As I looked at all the relationships around me; some that had gone on forever, as Jordan kissed Perry, both smiling with pure love and compassion; Some that were reigniting, as Carla whispered something in Turk's ear, making his eyes go wide as he threw her over his shoulder before marching out of the bar, grins plastered to their faces; and some that had just begun, as Keith and Elliot continued to kiss in complete ecstasy, celebrating their future 'forever' together, I closed my eyes as my heart seemed to give out. I had never felt more lonely and pathetic than now, and it was true, I was truly alone this time. I thought back to all my relationships that I had messed up, or that went wrong. Was I meant to be alone? Was this my place in life? To never be truly happy, or never find my someone? Why?

That's it. This was too much for me, and I hung my head, let go a shaky sigh as I slowly clambered to my feet, and headed to the bar door. Weirdly enough, the bar seemed to get a bit blurry, so I guess my eyes began to mist up. As I reached the door, I glanced back to see if anyone had noticed my absence, or even cared. Apparently, nobody did; they were all too busy with their own conversations to notice that I was leaving with a dark cloud over me, or give a flying crap about me. And there it was. I slipped out of the bar quietly, trying to keep my head down as I slowly made my way to the car. The car ride home was dead quiet, and it gave me a lot of time to think about my own problems.

As I got to my house, I walked in slowly, dreading the inside secretly. Once inside, I locked the door and turned around to face a black and utterly silent house. I walked over to my couch, not bothering to turn the lights on, and I walked over to the couch and slowly sank down on it, staring emptily into the dark.

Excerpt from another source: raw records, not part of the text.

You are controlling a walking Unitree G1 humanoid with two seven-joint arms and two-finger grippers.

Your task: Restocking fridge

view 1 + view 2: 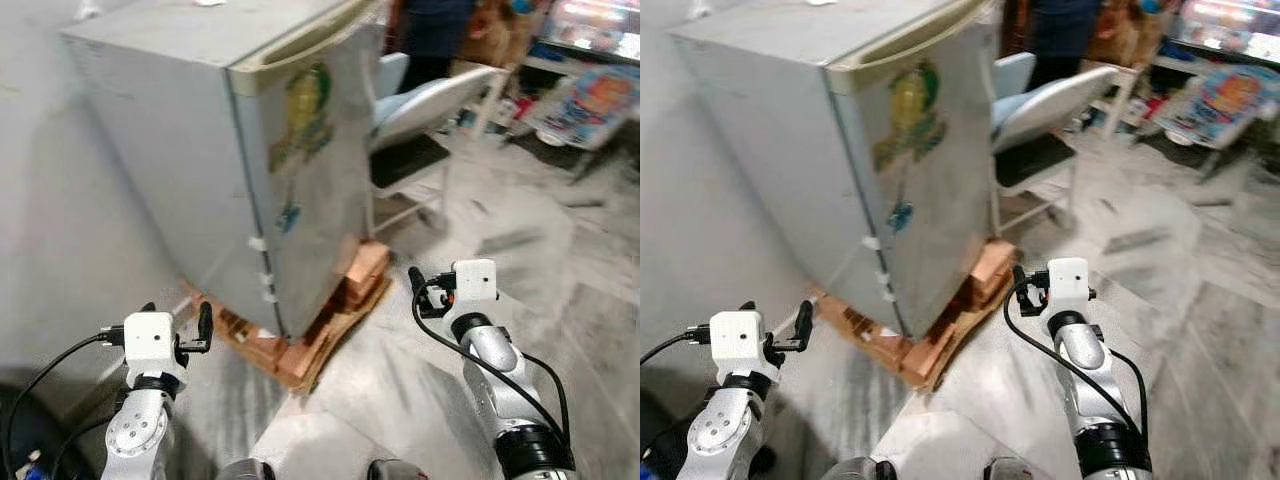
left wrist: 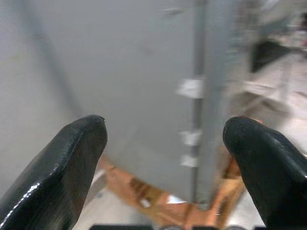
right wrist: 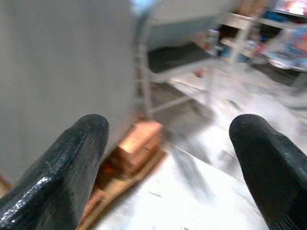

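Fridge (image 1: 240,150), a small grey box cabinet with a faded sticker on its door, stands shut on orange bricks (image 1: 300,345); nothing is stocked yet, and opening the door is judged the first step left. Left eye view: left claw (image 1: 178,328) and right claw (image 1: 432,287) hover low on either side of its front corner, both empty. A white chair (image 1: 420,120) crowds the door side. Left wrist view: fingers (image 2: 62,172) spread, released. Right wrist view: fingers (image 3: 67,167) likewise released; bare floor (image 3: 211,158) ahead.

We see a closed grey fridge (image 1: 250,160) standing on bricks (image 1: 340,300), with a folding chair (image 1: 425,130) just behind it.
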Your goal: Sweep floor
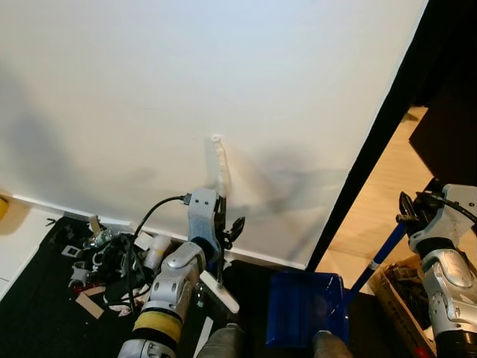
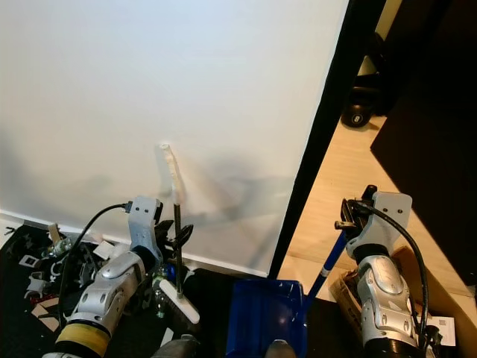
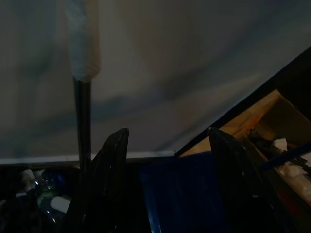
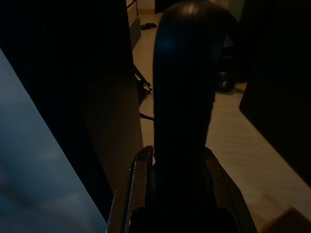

It was a while before I got up and slowly trudged up the stairs and headed to the bathroom, intent on taking a shower. I took off my clothes in a zombie-like fashion, my body functioning pretty slowly. I turned on the shower to ice cold and stepped in slowly, shivering in the cold. As I stood there, my eyes closed once more as I thought back to the past few days, but tonight, at the bar, especially. Reflecting on the night, I saw, through the blackness of my closed eyes, Elliot and Keith kissing, celebrating their love, as the who bar shouted in merriment. I saw them get married, as I watched from the back of the room, a sad look shadowing my face. I saw them have kids, saw them grow up, calling me "Uncle JD," never aware of my feelings. I saw them get old together, saw them hold each other lovingly after 50 years of love. Then, Keith was gone, and instead, I was there. And I was happy. I saw the fantasy I had at the bar again, but it all seemed sharper, and more warm and fuzzy. As the cold water continued to cascade down my body, a realization danced across my mind, and I slowly opened my eyes as it clarified.

It should have been me.


Whelp, there we go. I really liked doing this, and enjoyed writing through JD. Still refining POV, but I feel like I'm getting there. I'd love to write more of these.